**Exercise data**

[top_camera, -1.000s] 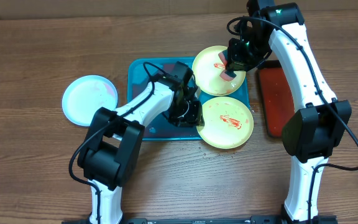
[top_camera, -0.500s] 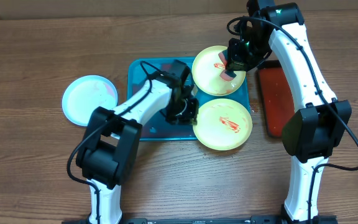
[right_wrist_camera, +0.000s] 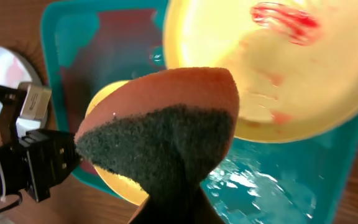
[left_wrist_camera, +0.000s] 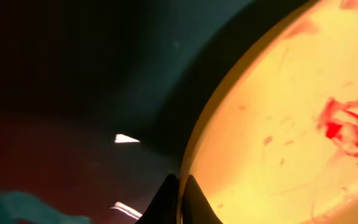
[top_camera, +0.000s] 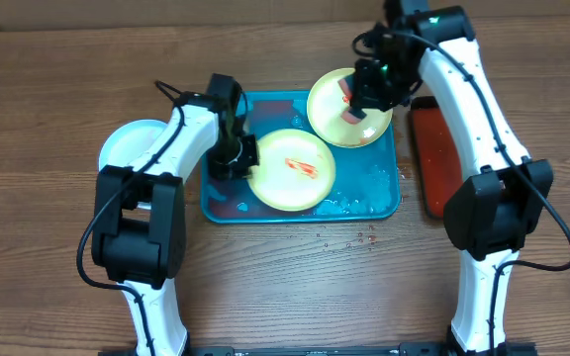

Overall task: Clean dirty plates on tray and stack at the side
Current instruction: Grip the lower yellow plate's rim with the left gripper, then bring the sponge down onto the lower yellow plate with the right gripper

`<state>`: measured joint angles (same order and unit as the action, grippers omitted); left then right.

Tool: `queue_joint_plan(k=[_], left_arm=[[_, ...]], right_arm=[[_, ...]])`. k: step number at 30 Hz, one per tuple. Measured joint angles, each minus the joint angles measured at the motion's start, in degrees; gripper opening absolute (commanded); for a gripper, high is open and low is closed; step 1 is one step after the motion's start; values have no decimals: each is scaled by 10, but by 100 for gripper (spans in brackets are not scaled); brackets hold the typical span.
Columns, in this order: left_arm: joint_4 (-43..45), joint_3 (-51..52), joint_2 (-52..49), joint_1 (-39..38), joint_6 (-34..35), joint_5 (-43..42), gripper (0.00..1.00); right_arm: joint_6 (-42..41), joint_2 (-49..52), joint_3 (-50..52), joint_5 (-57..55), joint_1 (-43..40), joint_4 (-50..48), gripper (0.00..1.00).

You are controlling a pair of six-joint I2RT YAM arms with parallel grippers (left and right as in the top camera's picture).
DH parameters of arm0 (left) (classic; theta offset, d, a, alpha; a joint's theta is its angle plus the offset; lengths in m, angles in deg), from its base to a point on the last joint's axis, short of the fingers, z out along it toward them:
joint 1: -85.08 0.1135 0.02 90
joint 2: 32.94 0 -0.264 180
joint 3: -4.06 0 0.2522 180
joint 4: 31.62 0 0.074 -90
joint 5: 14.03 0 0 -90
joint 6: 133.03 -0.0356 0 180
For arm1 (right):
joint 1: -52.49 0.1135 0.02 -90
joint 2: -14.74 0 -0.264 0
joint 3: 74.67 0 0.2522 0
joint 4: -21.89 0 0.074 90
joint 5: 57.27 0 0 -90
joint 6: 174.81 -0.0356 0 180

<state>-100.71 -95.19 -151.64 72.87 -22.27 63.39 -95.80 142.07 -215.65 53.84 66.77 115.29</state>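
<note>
A pale yellow-green plate (top_camera: pixel 295 170) with a red sauce smear lies in the middle of the turquoise tray (top_camera: pixel 369 188). My left gripper (top_camera: pixel 242 158) is shut on its left rim; in the left wrist view the fingertips (left_wrist_camera: pixel 169 198) pinch the plate's edge (left_wrist_camera: pixel 272 130). A second yellow-green plate (top_camera: pixel 336 124) rests tilted on the tray's back right corner. My right gripper (top_camera: pixel 364 97) hovers over it, shut on an orange sponge (right_wrist_camera: pixel 166 118) with a dark scrub face. The pale blue-white plate (top_camera: pixel 127 148) lies on the table left of the tray, partly under my left arm.
A smaller red tray (top_camera: pixel 433 158) with a black rim sits to the right of the turquoise one. Water glistens on the turquoise tray's floor (right_wrist_camera: pixel 291 180). Bare wooden table (top_camera: pixel 315 287) stretches in front.
My left gripper closed on the front plate's rim and dragged it left, from the tray's front right corner to its middle. The right gripper with the sponge barely moved.
</note>
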Motion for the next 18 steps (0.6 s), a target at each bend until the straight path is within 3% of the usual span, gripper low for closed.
queue_joint_plan(k=[8, 18], left_arm=[[0, -1, 0, -2, -2, 101, 4], [0, -1, 0, -2, -4, 109, 4]], right_arm=[[-74, -3, 75, -52, 94, -100, 4], [-176, -4, 224, -113, 151, -247, 4]])
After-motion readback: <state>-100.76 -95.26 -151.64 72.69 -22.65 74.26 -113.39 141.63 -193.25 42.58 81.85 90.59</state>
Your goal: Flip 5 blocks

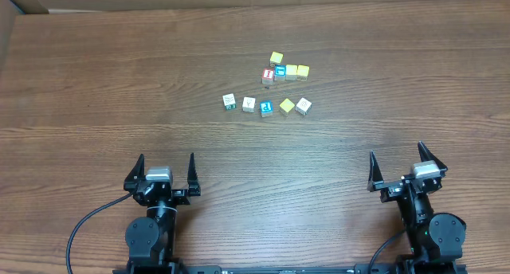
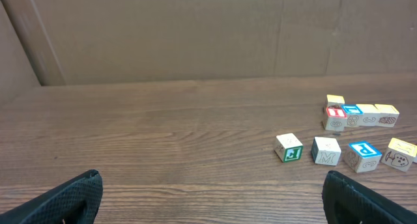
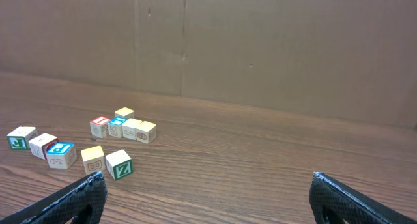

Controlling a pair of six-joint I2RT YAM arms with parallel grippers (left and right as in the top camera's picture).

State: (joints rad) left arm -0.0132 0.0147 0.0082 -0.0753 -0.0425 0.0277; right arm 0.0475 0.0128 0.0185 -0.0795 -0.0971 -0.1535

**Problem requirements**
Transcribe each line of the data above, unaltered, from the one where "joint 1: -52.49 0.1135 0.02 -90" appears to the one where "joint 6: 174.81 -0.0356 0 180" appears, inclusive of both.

**Final answer**
joint 1: -52.49 0.1135 0.02 -90
joint 2: -14.74 0 -0.264 0
joint 3: 74.67 0 0.2522 0
joint 4: -21.89 0 0.074 90
joint 5: 57.27 0 0 -90
joint 6: 174.81 -0.0356 0 180

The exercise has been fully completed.